When generating outputs, the AI behaves as if the training data did contain those representations.

Did you mean "did not contain"? The AI can't talk about things not in or implied by the training data, unless one leads it on by the questions one poses. It does not know about missing data, because it has nothing but the training data (by which term I'm including the RLHF phase and everything else that happens before the LLM is released). For example, none of the LLMs know anything about the European shadwell, because it's a nonexistent bird I just made up. Depending on the LLM, it may just make stuff up, or do something more sensible, as here:

Me: Tell me about the migratory habits of the European shadwell.

ChatGPT: I’m checking whether “European shadwell” is the standard name of a species or a different term, then I’ll give you the migration details from reliable sources.

[Consults various web sites]

There doesn’t seem to be any European animal called the “European shadwell.” You may mean European shad — usually the allis shad (Alosa alosa) and twaite shad (Alosa fallax).

[Proceeds to tell me about those, which turn out to be fish in the herring family.
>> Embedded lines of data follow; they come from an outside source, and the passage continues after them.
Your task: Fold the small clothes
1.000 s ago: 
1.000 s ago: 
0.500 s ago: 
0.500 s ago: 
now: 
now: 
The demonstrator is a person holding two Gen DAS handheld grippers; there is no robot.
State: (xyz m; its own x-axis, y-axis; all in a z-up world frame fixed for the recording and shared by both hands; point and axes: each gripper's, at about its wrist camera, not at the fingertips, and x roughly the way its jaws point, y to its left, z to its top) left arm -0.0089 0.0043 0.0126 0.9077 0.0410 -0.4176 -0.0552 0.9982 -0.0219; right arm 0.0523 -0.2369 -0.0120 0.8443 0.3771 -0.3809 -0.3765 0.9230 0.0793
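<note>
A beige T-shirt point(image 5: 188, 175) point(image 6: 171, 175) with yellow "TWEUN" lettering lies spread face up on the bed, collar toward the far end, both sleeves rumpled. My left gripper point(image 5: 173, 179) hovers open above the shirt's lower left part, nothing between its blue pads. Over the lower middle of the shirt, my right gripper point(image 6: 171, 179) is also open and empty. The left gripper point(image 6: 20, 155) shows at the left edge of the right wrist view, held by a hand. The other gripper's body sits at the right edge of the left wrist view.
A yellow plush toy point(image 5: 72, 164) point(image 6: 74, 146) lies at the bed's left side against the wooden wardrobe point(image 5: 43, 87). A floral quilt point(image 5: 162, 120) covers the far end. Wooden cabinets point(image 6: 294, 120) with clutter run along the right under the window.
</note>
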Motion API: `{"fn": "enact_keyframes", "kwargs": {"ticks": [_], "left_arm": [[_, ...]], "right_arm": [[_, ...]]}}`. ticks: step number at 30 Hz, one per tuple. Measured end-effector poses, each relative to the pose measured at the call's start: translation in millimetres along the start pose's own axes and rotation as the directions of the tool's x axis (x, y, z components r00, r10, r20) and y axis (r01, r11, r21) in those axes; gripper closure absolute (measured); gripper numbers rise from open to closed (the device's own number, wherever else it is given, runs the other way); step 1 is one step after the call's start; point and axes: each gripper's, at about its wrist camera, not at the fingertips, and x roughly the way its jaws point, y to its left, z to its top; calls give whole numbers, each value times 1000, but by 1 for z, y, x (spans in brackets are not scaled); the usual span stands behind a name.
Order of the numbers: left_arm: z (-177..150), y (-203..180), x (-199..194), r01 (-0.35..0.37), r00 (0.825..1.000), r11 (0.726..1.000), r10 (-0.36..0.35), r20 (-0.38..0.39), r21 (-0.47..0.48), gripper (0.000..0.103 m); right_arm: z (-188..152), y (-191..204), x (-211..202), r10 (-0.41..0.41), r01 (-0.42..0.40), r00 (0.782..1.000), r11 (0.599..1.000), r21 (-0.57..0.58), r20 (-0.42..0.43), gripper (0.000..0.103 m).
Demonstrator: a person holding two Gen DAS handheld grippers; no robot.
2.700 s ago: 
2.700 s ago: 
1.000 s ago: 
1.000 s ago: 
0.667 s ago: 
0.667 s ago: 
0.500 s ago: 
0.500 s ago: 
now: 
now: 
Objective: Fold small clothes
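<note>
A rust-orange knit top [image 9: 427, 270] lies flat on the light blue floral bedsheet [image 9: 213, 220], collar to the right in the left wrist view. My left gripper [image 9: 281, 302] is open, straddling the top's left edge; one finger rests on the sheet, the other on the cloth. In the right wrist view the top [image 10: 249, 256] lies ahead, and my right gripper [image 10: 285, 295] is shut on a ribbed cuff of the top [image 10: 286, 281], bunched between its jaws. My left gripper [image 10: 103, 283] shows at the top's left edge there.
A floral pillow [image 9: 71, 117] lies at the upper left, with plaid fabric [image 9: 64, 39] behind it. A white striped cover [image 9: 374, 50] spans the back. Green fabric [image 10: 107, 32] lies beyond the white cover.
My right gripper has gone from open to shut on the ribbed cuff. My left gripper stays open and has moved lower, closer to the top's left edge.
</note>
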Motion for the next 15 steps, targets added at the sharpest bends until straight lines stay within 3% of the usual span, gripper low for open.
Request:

The information checks out on Wikipedia.]

Of course, ChatGPT and all the others do have representations of gay men, so what work is "gay men" specifically doing in your (or Chevillon's) counterfactual? I chose "European shadwell" deliberately to be absent, to obviate counterfactual speculation. All an LLM can do is search for it on the web, and coming up empty make a guess at what I might have meant.

Chevillon further argues that the way AI currently performs these implicit counterfactuals relies on interpolating dominant patterns in the data, which is insufficient for minoritized communities.

It works with what it has. It cannot step outside the cave of its training into the light of truth. Getting it to do that didn't work out well for the image generator of a couple of years back that put black people into images of the American founding fathers. The designers were just leading it out of one cave into another more to their liking (something which, incidentally, should be suspected of anyone touting red pills).

I am not seeing a problem here. Chevillon's writings and everything else in "queer studies" are likely already in the training data, or if not yet, they will be.

"gay men" was just my example to illustrate (Recall I said "imagine that...").

There will always be things in "reality" that are not in the training data.
Of course, more and more people are getting represented in the corpus of data.
But, as theorists like Spivak point out, there will always be people left out or misrepresented.
And as the latest research shows, even with perfect fidelity in the training data, GenAI suffers from mode collapse, leading to undesired homogenization.

I like to foreground the impact of this all has in the people in the margins.
But this is a more general problem, one that has been identified as the main issue affecting the reliability of AI.

The point I am trying to make is that AI deals with these implicit counterfactuals in one way or another.
As you pointed out, we do not want our AI to hallucinate, but we do want it to extrapolate and adapt outside its training if possible.
Resolving this tension is not trivial.